Discov Oncol. 2025 Aug 7;16(1):1490. doi: 10.1007/s12672-025-03370-w.
ABSTRACT
BACKGROUND: Breast cancer (BC) represents a significant public health challenge characterized by complex pathogenic mechanisms. While inflammatory proteins are known to play crucial roles in cancer development, their causal relationships with breast cancer risk remain inadequately understood. This study employed Mendelian randomization (MR) analysis to investigate potential causal associations between inflammatory proteins and breast cancer susceptibility.
METHODS: We utilized genome-wide association study (GWAS) data for inflammatory protein levels from 14,824 European individuals as exposure data. The primary outcome data were obtained from BC GWAS summary statistics, with an additional independent BC cohort serving as validation(FinnGen_R12). The primary analysis was conducted using inverse-variance weighted (IVW) method, supplemented by MR-Egger and weighted median approaches. Comprehensive sensitivity analyses included Cochran’s Q test, MR-Egger intercept test, MR-PRESSO, and leave-one-out analysis. The causal direction was verified through Steiger test and reverse MR. We further performed multivariable MR (MVMR), linkage disequilibrium score regression (LDSC), and colocalization analysis to strengthen our findings.
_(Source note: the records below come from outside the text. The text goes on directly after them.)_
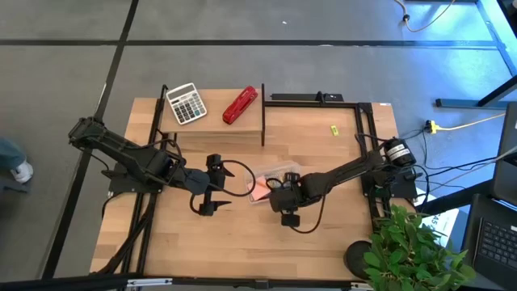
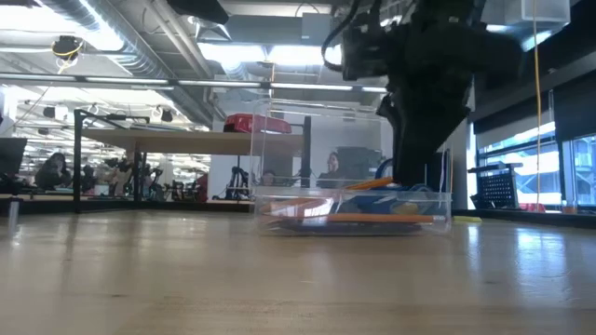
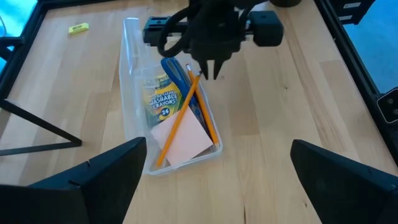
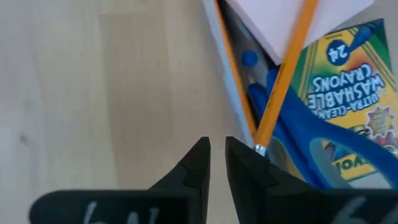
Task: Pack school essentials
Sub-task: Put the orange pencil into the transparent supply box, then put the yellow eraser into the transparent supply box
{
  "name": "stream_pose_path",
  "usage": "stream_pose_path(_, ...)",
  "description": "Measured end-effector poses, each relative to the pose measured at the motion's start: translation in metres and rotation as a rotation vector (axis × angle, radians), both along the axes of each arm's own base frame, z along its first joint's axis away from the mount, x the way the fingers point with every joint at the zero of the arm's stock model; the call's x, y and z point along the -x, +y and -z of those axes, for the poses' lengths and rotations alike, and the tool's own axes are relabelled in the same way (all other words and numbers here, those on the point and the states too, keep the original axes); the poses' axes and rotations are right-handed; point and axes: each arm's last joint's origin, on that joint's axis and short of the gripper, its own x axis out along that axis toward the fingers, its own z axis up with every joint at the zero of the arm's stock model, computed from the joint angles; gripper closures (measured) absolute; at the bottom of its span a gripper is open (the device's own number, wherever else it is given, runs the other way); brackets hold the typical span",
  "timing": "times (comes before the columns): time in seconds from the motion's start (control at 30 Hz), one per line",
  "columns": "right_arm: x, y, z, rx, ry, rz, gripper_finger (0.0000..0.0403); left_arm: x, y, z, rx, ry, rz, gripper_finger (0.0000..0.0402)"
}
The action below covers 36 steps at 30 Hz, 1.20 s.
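A clear plastic box point(image 3: 132, 93) stands in the middle of the table point(image 1: 242, 250). It holds a crayon pack point(image 3: 163, 99), blue-handled scissors point(image 4: 298, 127), a pink sticky-note pad point(image 3: 185, 140) and orange pencils point(image 3: 180, 115). My right gripper point(image 4: 217, 152) points down at the box's near long wall, beside one pencil's metal-capped end. Its fingers stand almost together, with only bare table in the slit. My left gripper point(image 1: 212, 184) hovers wide open to the left of the box, empty. My right gripper comes from above, pointing down. One finger point(image 4: 249, 168) stands right over the metal-capped end point(image 4: 260, 147) of a slanting pencil. I cannot tell whether it touches the pencil. Nothing sits between the fingers.
A calculator point(image 1: 186, 103) and a red stapler point(image 1: 240, 105) lie on a raised shelf at the far left. A small yellow piece point(image 1: 334, 128) lies far right on the table. A potted plant point(image 1: 412, 250) fills the near right corner. Black frame bars point(image 1: 262, 113) stand along the back.
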Motion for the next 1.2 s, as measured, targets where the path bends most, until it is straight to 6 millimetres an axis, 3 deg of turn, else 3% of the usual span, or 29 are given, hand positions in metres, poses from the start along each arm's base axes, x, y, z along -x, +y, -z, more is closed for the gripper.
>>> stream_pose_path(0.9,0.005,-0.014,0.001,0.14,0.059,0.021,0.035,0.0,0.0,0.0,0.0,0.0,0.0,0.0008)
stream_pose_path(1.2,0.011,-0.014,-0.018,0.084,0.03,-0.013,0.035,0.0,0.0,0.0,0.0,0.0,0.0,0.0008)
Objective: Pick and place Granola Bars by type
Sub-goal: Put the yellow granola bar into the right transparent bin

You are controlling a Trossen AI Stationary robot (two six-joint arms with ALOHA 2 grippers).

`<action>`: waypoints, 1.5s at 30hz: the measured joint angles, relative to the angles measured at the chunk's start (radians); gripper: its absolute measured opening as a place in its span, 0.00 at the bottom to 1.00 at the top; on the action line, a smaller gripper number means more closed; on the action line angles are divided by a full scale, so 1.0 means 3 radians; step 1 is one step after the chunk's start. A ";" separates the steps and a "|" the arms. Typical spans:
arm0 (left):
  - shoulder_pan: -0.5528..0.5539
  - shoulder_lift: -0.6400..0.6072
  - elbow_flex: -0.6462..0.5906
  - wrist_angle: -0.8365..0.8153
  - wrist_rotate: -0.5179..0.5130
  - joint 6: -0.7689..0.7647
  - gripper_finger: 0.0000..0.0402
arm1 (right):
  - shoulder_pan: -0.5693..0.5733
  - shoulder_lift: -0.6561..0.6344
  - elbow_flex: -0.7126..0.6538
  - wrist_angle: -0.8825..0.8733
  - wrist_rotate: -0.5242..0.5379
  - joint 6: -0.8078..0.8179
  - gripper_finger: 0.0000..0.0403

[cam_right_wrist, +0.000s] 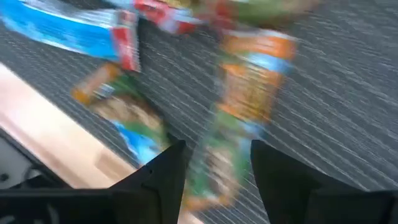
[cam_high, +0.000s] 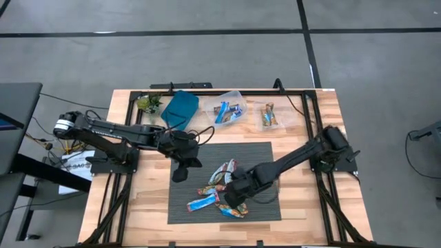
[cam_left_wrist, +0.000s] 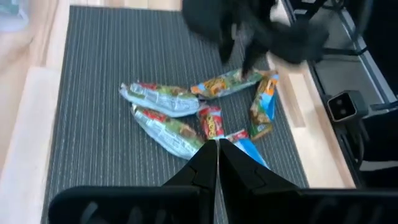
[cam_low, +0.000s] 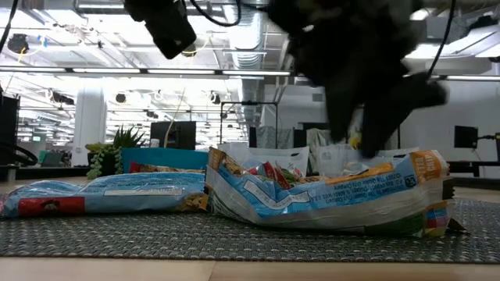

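Several granola bars [cam_high: 219, 187] in blue, orange and silvery-green wrappers lie in a loose pile on the dark ribbed mat [cam_high: 262, 155]. My right gripper [cam_high: 232, 198] is low over the pile's near side, open. In the right wrist view its gripper [cam_right_wrist: 217, 149] has one finger on each side of an orange-and-green bar [cam_right_wrist: 249, 93] that lies flat on the mat. My left gripper [cam_high: 180, 172] hovers shut over the mat's left part, away from the pile; its wrist view shows the gripper [cam_left_wrist: 217, 149] shut with the bars [cam_left_wrist: 180, 118] beyond. My right gripper comes down on the orange-and-green bar [cam_right_wrist: 217, 168] slanting from above, with its fingers along the bar's two long sides. I cannot tell whether the fingers touch the wrapper. The bar lies on the mat.
Along the table's far edge stand a teal bin [cam_high: 180, 109], a clear bin [cam_high: 238, 96] holding blue bars, another clear bin [cam_high: 282, 118] with a bar, and a small plant [cam_high: 148, 103]. Bare mat lies to the right of the pile and on its far side.
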 joint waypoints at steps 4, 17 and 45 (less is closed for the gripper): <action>-0.0004 -0.0031 -0.0003 -0.0064 0.0042 0.0003 0.02 | -0.0058 0.0250 0.0167 -0.0045 -0.0104 -0.0158 0.42; -0.0016 -0.0130 -0.0003 -0.0174 0.0005 0.0005 0.02 | -0.0179 0.0478 0.0288 -0.0422 -0.0162 -0.0456 0.31; 0.0615 -0.0020 0.0501 0.0183 -0.0658 -0.0124 0.02 | -0.1961 -0.1087 0.0198 -0.1482 0.1021 -0.2279 0.03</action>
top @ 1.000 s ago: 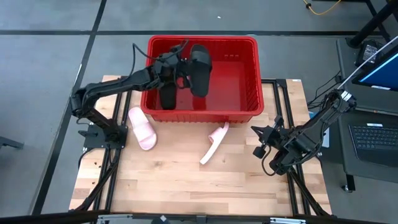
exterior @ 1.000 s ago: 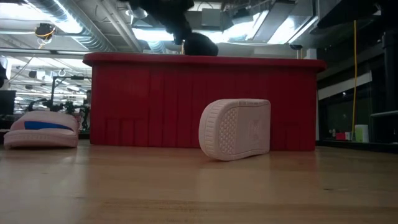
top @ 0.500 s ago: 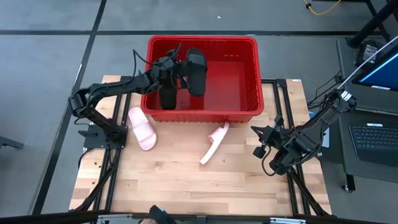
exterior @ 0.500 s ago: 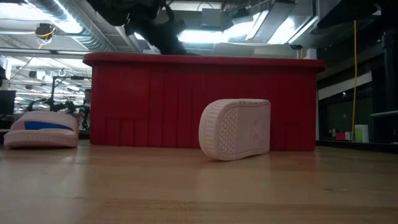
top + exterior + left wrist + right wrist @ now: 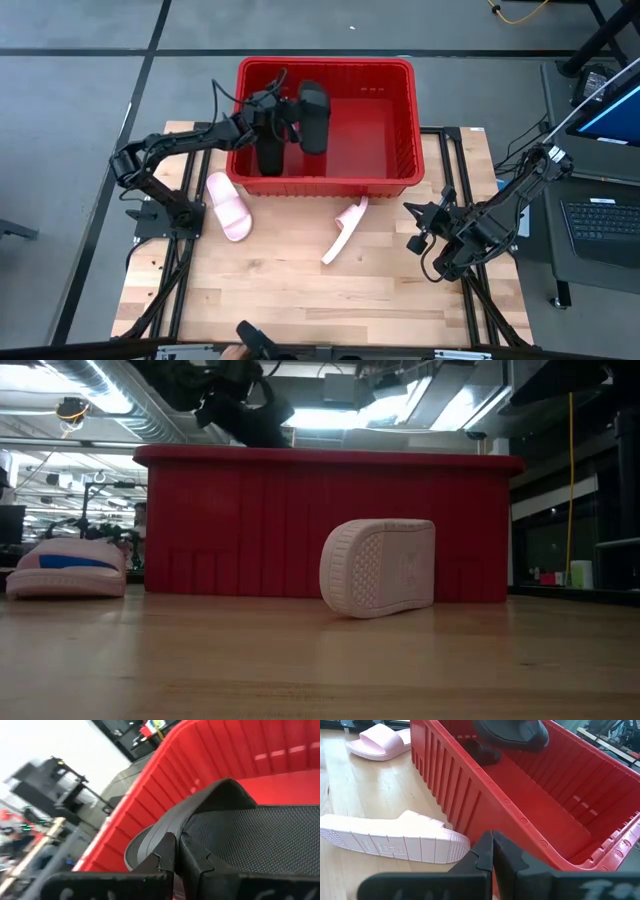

RESULTS: After Bonferroni correction, we identified a significant inverse genetic association between Leukemia inhibitory factor receptor (LIFR) levels and BC risk. While C-X-C motif chemokine 5 (CXCL5) did not survive Bonferroni correction, it showed significant negative association with BC in MVMR analysis. Reverse MR analyses found no evidence of causal effects of BC on these inflammatory proteins, supporting the direction of our primary findings. Colocalization analysis revealed strong evidence of shared genetic variants between LIFR and BC, suggesting common genetic determinants underlying their relationship.
CONCLUSION: This study provides genetic evidence for causal relationships between inflammatory proteins and BC risk, particularly highlighting the protective role of LIFR. These findings enhance our understanding of BC pathogenesis and may inform future therapeutic strategies.